My Bit-By-Bit guide to using Firefox Monitor follows…


The Firefox Mozilla service can be accessed by a desktop or mobile device at https://monitor.firefox.com. If you are using the Firefox browser and logged into your Firefox account then you click on your profile picture in top right hand corner of the browser to access Firefox Monitor under the list of Firefox Services.

Not Signed In

Firefox Monitor
provides a lot of functionality even if you do not sign-up/sign-in to a Firefox account.

The 'home' window when not logged in.

  • Enter your email address into the Enter Email Address field and click on the Check for Breaches button to see which, if any, of your accounts have been breached. If an account has been breached then you will see a summary of the breach.

The 'breach summary' window.

The breach summary will include details of the service that was breached, when this occurred and what type of data that was compromised.

The 'latest breach' window with links to security tips.

If we return to the Firefox Monitor home page there is also a section that shows the most recent breach and displays links to guidance and tips on improving your overall online security. Clicking on any of the guidance links will take you to the Security Tips page.

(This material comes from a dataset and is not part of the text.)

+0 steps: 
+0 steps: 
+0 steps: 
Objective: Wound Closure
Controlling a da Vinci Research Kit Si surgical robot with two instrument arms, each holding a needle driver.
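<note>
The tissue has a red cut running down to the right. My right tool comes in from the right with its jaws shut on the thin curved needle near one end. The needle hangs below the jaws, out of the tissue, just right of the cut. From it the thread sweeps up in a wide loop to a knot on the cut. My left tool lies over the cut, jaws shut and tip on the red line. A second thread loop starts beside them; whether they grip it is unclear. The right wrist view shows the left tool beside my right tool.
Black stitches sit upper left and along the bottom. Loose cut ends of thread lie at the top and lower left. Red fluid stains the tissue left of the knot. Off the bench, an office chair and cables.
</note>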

The 'Security Tips' window.

  • Click on the individual links for guidance on creating strong passwords, using password managers, what to do after a data breach and the steps you can take to protect your online identity.

The 'Breaches' window.

If you click on the Breaches link at the top you will be able to search the full database of known breaches dating back to 2007. You can search for a specific service / company here and see if they have been compromised. Information includes: when the breach occurred and what data was stolen.

Signed In

Signing in to a Firefox account enables you to sign up for alerts to get notified of any future breaches. It’s a really useful feature which could be the different between having your account hacked or not.
The 'Sign up' window.

You can sign in at the top right of the screen, or if you are on the home page there is also a sign in link at the bottom as well as a Sign up for Alerts button to sign up for a Firefox account if you do not currently have one.

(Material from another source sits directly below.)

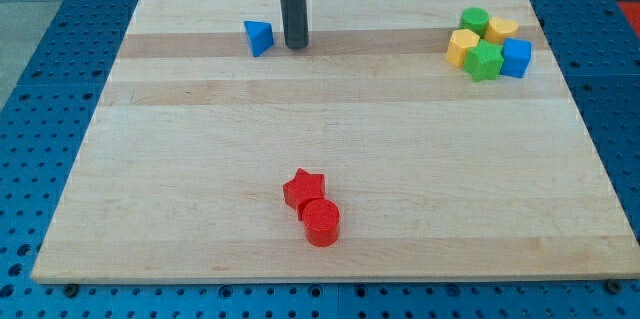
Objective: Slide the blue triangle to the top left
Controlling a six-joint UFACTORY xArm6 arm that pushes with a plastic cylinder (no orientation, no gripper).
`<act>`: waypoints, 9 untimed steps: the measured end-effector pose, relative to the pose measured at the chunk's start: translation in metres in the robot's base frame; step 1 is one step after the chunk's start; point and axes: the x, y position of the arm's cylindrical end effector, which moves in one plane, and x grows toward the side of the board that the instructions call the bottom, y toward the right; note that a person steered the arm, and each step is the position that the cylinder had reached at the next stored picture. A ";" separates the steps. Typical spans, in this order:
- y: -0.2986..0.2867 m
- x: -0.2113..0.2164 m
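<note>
The blue triangle [259,37] lies on the wooden board [200,159] near the view's top, left of centre. My tip [296,45] rests on the board just to the right of the blue triangle, a small gap apart from it. The dark rod rises straight up out of the view's top.
A cluster at the view's top right holds a green cylinder [474,21], a yellow cylinder [502,29], a yellow hexagon block [463,47], a green star [486,60] and a blue cube [516,57]. A red star [303,189] and a red cylinder [321,223] touch near the bottom centre.
</note>
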 end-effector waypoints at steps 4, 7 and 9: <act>-0.067 -0.012; -0.121 -0.021; -0.151 -0.027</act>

The 'Breach Summary' report on the home page when signed in.

Once signed in, the Firefox Monitor home page will change to display a personalised breach summary. The breach summary will list how many email addresses are being monitored(you can monitor as many email addresses as you like), how many data breaches have occurred and if you have marked these as resolved or not. You can manually mark a data breached as resolved if you feel you have taken the recommended steps to mitigate the breach, for example changing your password.

The 'Email Addresses' window.

So how do you add different email addresses to your monitor list?

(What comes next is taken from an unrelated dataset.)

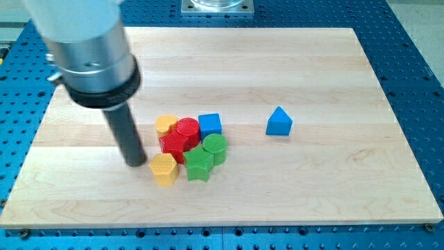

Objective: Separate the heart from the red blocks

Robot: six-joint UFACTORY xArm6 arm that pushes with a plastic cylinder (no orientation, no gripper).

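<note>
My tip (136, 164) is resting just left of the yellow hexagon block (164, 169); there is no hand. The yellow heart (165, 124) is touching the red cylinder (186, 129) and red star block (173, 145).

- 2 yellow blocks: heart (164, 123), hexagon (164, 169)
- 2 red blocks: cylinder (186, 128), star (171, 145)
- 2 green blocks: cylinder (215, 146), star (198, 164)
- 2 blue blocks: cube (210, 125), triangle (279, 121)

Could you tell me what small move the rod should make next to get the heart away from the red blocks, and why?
Probably slide my tip toward the view's top, then right, to get beside the yellow heart. The heart touches the red cylinder and sits above the red block; my tip is now left of the yellow hexagon, too low to push it.
</note>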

  • Click on the Manage Email Addresses button near the top of the Email Addresses section.

The 'Breach Alert Notifications' window.

When an account is compromised the affected email address will receive the email alert. Under the Breach Alert Notifications heading you can change this, so that all alerts come to the designated primary email address instead. The default primary email address will be the one associated with your Firefox account, however, this can be changed by clicking on the Change Primary Email Address link. This page is also where you can delete any monitored email addresses you have added - simply click on the bin icon next to the email you wish to stop tracking.

A detailed breach report.

If you click on one of the data breach tiles listed you will see a more detailed account of the breach. In the case above you can see that the data that was compromised included the IP address, phone number, email address, date of birth, the address of the user and other additional information. At the bottom of this analysis you can choose wether or not to mark the breach as resolved.

The resolved breach option.

Once you feel that you have taken the necessary steps to protect your identity after a breach, for example changing your password, then you can manually mark the breach as resolved and this will be updated on the home page.